- Yield: 6 cups
- Cooking Time: 2 Hours 30 Minutes
- 2 cups dried chickpeas
- 2 tsp baking soda
- 3 medium beets
- 1 cup tahini
- ¼ cup plus 2 Tbsp. fresh lemon juice
- 3 large garlic cloves, minced
- 1 tsp ground cumin
- Kosher salt
- Toasted sliced almonds, crumbled feta, dukka, thinly sliced scallions and sliced
- watermelon radishes, for garnish
- Pita chips, radishes, baby fennel and carrots, for serving
How to Make It
- In a medium bowl, cover the dried chickpeas with 2 inches of water and stir in 1 teaspoon of the baking soda. Refrigerate the chickpeas overnight. Drain the chickpeas, then rinse them under cold water.
- Preheat the oven to 425°. Wrap the 3 medium beets loosely in foil and set them on a baking sheet. Roast at 425° for 1 hour, or until tender. Let cool, then peel and chop.
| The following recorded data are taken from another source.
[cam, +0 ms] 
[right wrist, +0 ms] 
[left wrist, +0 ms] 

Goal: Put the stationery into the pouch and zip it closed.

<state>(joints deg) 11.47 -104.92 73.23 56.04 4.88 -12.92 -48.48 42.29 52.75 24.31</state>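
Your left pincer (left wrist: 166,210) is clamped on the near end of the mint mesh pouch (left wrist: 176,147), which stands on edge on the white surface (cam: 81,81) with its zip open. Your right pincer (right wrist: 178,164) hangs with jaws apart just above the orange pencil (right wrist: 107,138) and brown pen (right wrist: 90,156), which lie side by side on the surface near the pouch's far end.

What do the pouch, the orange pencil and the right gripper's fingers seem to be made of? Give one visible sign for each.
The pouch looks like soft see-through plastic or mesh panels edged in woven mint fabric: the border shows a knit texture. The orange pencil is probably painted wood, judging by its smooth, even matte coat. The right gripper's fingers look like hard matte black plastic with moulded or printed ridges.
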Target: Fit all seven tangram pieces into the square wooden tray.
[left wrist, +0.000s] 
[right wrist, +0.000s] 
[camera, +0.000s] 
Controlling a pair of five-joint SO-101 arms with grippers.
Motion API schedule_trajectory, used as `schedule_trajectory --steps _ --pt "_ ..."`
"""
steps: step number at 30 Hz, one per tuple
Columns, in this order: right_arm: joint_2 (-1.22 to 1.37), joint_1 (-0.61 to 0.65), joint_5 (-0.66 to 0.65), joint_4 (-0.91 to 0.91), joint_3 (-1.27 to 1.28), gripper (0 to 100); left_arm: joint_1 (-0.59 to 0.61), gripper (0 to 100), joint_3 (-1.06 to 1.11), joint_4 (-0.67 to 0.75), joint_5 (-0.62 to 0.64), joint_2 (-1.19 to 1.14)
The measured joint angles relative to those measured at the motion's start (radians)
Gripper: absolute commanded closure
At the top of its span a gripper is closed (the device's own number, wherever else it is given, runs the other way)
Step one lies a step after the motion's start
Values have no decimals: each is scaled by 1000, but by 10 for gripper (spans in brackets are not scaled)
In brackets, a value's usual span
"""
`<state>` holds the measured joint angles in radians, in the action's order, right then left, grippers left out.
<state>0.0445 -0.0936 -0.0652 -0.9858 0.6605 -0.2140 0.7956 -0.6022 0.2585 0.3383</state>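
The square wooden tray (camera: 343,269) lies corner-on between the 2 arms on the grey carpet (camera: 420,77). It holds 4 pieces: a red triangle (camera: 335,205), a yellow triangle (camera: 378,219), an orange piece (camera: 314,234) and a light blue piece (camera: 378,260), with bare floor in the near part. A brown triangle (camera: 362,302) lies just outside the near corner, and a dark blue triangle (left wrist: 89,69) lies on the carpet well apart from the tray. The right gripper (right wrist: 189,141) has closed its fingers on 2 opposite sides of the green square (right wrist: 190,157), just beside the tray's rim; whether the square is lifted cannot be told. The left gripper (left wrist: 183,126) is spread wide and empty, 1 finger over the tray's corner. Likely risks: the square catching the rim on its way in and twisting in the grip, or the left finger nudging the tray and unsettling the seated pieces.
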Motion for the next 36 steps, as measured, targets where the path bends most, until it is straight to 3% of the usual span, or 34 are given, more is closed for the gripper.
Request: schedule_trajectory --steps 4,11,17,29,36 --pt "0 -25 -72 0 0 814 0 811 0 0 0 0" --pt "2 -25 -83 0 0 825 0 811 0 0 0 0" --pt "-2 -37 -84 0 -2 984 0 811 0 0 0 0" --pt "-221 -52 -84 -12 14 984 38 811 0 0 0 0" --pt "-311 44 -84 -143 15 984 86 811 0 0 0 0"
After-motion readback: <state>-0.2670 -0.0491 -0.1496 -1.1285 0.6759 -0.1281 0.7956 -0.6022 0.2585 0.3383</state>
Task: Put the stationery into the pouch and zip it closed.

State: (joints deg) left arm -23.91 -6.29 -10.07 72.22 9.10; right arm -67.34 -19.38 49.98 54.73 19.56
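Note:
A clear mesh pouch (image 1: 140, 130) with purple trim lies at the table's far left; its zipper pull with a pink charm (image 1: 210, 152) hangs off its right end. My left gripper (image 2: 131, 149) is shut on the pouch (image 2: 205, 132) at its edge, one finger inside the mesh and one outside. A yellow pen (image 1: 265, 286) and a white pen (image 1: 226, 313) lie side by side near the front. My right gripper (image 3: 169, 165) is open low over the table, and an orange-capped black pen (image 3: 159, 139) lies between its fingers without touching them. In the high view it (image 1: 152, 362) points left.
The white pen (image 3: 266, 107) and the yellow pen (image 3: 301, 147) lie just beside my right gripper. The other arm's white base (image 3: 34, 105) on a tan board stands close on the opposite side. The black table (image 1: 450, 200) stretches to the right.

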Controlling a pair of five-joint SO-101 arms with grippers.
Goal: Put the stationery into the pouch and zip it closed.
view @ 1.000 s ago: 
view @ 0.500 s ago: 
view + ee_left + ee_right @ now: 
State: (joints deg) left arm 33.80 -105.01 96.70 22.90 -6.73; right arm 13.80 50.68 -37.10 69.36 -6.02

- In a medium saucepan, cover the chickpeas with 2 inches of fresh water. Add the remaining 1 teaspoon of baking soda and bring to a boil. Simmer over moderate heat for about 1 hour, until the chickpeas are very tender. Drain, reserving ¾ cup of the cooking water. Rinse under cold water.
- In a food processor, combine the chickpeas with ½ cup of the reserved cooking water. Add beets, tahini, lemon juice, garlic and ground cumin; season with salt and puree until creamy (add more cooking water if necessary). Transfer to a serving bowl. Garnish with toasted almonds, crumbled feta, dukka, thinly sliced scallions and sliced watermelon radishes. Serve with pita chips, whole radishes, fennel and carrots.